Question

two masses mand M are connected at two ends of an inextensible string .The string passes over a smooth frictionlesd pulley .Other accelration of the masses and the tension in string

Answer 1

We regard first M and m forming a single system. Then,applying Newton’s second law,we have

(M+m) a=F ……………(1) Let F be applied on M. From free body diagram of M we have following equation.

Ma=F-T………………….(2) Therefore,T=F-Ma .Substituting for a from Eq.(1),we get,

T=F-M(F/M+m)=Fm/M+m…………(3).

This tension is the force on m. Then, writing Eq. Of motion for m,

ma=T=Fm/(M+m). But if we assume the force F applied on m then the tension will be T=FM/(M+m).

Answer 2

Answer- The above question is from the chapter 'Laws of Motion'.

Given question: Two masses m and M are connected at two ends of an inextensible string. The string passes over a smooth friction-less pulley. Find other acceleration of the masses and the tension in string.

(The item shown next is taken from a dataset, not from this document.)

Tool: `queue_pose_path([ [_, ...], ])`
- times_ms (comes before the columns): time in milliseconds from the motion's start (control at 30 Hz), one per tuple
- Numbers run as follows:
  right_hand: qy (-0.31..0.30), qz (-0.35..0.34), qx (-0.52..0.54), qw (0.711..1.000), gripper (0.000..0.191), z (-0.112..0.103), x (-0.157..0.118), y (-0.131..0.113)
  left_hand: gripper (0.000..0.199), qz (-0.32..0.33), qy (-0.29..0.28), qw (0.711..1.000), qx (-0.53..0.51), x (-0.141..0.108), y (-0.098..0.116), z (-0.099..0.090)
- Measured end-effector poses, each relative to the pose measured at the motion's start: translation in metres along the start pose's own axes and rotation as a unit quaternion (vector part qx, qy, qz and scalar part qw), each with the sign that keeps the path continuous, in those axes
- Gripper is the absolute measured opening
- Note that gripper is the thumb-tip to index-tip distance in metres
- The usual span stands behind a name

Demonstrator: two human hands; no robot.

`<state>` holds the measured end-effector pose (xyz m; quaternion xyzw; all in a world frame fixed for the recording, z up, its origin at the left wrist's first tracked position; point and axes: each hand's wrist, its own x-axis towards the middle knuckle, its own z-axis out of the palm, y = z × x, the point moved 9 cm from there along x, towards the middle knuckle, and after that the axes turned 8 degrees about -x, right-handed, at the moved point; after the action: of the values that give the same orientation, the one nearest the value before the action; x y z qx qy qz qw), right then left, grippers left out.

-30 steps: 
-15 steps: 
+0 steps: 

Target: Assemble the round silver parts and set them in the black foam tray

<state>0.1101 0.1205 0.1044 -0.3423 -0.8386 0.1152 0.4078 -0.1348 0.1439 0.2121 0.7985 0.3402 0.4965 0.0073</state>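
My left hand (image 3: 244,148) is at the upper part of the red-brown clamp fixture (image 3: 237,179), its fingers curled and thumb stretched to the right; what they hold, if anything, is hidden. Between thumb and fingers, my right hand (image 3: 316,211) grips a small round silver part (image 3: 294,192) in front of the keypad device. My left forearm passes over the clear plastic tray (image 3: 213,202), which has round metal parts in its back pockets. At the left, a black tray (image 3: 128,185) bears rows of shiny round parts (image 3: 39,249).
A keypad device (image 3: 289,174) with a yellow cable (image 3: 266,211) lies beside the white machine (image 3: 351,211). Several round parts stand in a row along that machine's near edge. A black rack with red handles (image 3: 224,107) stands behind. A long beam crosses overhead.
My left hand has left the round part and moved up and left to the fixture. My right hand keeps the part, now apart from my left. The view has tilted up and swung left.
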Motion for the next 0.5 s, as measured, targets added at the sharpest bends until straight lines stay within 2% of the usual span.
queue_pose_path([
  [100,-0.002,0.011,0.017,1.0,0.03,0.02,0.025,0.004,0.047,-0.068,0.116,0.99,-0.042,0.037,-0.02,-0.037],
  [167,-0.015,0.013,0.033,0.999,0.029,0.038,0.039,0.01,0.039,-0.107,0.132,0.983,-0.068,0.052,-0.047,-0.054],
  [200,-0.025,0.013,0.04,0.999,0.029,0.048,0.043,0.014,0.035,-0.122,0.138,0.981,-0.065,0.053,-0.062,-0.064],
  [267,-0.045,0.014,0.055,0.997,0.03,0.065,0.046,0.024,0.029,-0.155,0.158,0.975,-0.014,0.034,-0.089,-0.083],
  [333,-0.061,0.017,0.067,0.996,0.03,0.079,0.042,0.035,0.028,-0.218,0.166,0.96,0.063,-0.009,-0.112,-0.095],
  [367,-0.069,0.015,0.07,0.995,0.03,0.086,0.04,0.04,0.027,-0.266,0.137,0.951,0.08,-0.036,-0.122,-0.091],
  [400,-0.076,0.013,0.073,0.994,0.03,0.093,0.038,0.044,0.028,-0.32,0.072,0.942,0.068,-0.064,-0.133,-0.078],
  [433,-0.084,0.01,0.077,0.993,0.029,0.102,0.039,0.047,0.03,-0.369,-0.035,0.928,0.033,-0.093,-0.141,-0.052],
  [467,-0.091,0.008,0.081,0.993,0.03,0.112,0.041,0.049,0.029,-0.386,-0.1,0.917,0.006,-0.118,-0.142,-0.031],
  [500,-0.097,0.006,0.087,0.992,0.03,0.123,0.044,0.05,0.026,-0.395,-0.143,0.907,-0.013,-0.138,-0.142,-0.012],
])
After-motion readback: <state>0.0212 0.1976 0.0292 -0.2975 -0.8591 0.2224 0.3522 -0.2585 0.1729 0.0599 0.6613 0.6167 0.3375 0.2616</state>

Answer: If two blocks of masses m and M are connected by light inextensible string passing over a smooth fixed pulley of negligible mass such that M > m,

Forces acting on M block:-

1) Weight, Mg vertically downwards

2) Tension, T vertically upwards

Forces acting on m block:-

1) Weight, mg vertically downwards

2) Tension, T vertically upwards

Let their acceleration be 'a'.

The equations are:-

Mg - T = Ma --- (1)

T - mg = ma --- (2)

Adding both equations, we get,

Mg - mg = Ma + ma

(M - m)g = (M + m)a

a = (M - m)g/(M + m)

Put value of a in equation 1, we get,

Mg - T = M × (M - m)g/(M + m)

T = Mg - M × (M - m)g/(M + m)

T = Mg (M + m - M + m)(M + m)

T = 2Mmg/(M + m)

So,

$\boxed{a = \dfrac{(M - m)g}{(M + m)}}\\\boxed{T = \dfrac{2Mmg}{M +m}}$